There are days when I sit on the steps outside the Stephen Roberts ’62 Campus Center and take in our college; there is no better place to view and experience what it means to call Brown home. There are students tossing Frisbees outside University Hall, a capella groups selling concert tickets outside Salomon Center and the mass of students just milling about: chatting, eating, dreaming. But there are inevitably a handful of others sitting near me dragging on a habit I wish they did not have.

There have been multiple occasions when this scenic view and mental escape has been disrupted by an odor that makes me wrinkle my nose. An odor so acrid it makes me cough. An odor with only one source: tobacco.

Few things offend me as much as cigarettes. I am not just a public health student; I am also a cancer survivor. Cigarettes — also known as cancer sticks — have been recognized as a leading cause of morbidity and mortality in the United States for more than 20 years. Cigarettes are responsible for the senseless loss of millions of lives. Lung cancer, respiratory diseases, asthma attacks and secondhand smoke-related conditions are just a portion of cigarettes’ cruel caseload.

A new study published in the New England Journal of Medicine earlier this month found that public health experts actually underrate the dangers associated with smoking, the New York Times reported. This probably doesn’t come as a surprise to the 42 million Americans currently addicted. The Times reported that smokers are likely to die younger than non-smokers, have a substantially heightened risk of dying of lung cancer and an increased likelihood of heart disease and other ailments.

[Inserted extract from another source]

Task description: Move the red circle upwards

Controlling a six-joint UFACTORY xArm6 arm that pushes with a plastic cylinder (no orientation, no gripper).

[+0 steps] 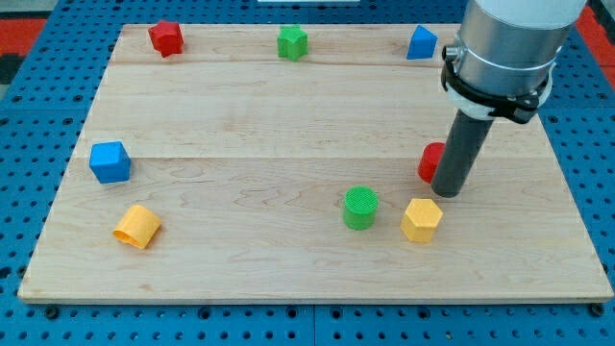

Brown is committed to supporting and representing the ideas of a progressive society that champions research, and the research has already been done. Brown aims to protect student and global health, and the school has demonstrated this commitment by improving dining options at the Sharpe Refectory and providing students with water bottles instead of selling bottled water. In general, Brown is an in-shape institution where many students exercise regularly, join food co-ops and support Market Shares. But, with regards to its tobacco policies, Brown needs to shape up; we have decided to take an unnerving, backseat role.

There are complex and unique reasons for why people start smoking: peer pressure, curiosity, stress or any number of the glamorized cigarette smokers in the media, like actors and pop stars. And there seems to be little dispute among experts on the critical period when young people shift from “occasional smoker” to “addict”: college.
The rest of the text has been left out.